▶ _Work instruction_: Read through the listing below, and copy every line where the string "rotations" appears.

▶ _Information_:
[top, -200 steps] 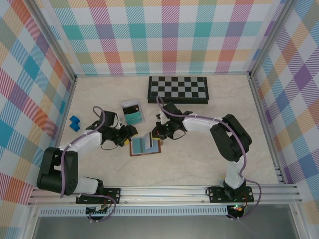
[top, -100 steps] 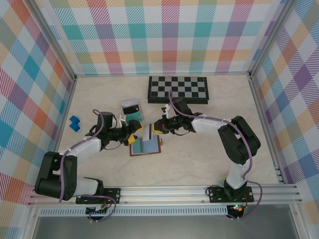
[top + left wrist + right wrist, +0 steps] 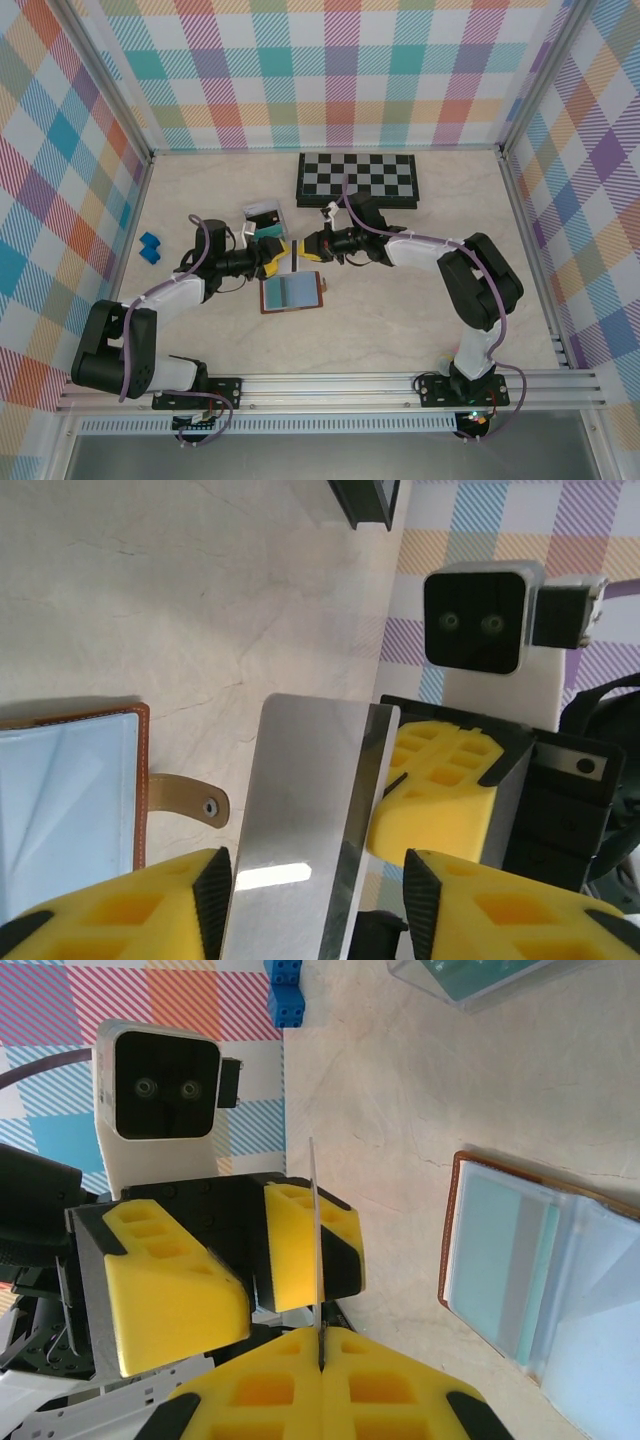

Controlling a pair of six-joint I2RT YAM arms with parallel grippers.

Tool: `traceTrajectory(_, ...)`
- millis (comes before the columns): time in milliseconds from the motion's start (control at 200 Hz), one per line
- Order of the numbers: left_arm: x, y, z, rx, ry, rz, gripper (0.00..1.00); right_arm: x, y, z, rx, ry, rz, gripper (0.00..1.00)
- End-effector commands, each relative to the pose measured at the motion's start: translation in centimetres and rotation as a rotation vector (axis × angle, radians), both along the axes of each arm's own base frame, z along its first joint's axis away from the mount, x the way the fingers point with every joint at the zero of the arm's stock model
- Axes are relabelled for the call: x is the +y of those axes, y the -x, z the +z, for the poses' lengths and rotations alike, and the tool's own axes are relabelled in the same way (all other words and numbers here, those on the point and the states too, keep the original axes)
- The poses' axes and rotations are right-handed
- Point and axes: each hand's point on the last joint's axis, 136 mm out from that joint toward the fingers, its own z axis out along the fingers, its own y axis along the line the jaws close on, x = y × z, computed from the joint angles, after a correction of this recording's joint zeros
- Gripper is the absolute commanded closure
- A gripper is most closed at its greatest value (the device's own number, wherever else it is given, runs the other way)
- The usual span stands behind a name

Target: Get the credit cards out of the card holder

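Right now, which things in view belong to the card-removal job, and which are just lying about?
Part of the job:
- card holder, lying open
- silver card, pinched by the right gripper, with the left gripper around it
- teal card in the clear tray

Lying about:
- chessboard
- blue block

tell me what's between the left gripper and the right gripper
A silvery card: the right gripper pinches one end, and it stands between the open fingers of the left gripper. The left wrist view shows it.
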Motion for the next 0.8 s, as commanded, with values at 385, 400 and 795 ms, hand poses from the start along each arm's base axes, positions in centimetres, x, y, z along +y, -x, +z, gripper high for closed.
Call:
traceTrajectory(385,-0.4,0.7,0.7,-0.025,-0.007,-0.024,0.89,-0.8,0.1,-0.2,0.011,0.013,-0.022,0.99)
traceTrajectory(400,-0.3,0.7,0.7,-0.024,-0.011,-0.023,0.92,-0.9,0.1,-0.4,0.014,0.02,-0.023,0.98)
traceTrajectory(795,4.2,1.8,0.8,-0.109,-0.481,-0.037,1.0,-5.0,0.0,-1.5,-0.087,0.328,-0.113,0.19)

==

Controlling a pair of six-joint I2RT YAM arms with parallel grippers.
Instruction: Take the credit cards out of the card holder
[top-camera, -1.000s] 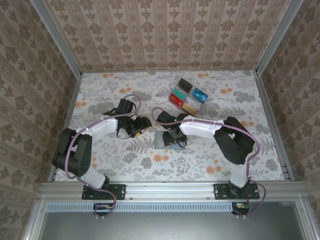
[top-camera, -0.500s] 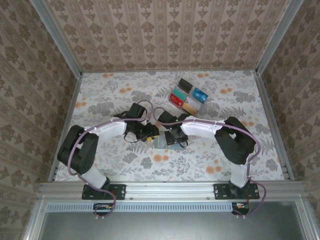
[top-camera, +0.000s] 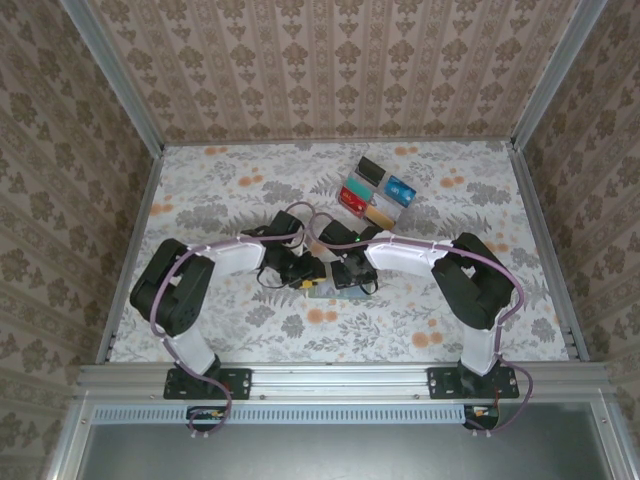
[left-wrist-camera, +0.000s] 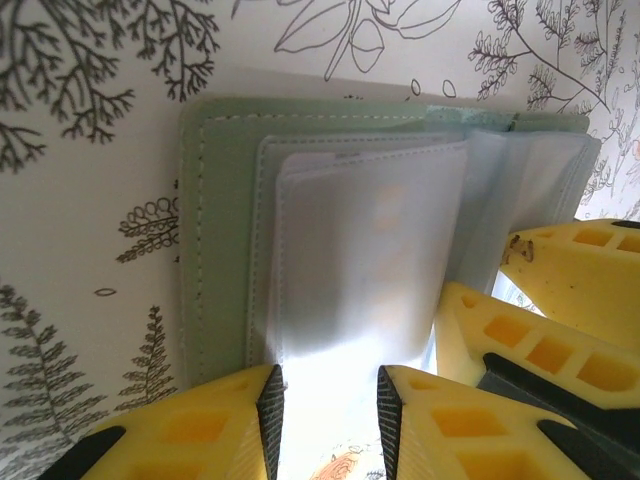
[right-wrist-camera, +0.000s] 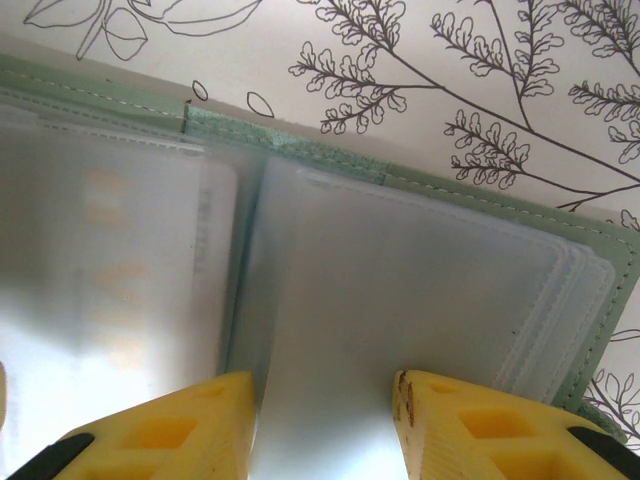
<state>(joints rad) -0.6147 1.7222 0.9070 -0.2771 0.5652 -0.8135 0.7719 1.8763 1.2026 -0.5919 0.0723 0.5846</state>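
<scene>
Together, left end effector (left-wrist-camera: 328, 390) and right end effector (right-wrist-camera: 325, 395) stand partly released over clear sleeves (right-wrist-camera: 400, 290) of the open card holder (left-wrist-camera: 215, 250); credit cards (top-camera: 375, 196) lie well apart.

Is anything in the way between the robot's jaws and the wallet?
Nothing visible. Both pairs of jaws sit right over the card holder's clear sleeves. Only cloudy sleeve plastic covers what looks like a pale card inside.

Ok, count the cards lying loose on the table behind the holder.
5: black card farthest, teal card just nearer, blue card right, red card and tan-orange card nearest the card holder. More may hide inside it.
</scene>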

▶ _Answer box_:
- Axes are relabelled for the call: x is the +y of those axes, y the -x, z the +z, for the poses' lengths and rotations alike, and the tool's own axes are relabelled in the same way (all other words and numbers here, those on the point and the states too, keep the original axes)
- The poses' axes and rotations are right-handed

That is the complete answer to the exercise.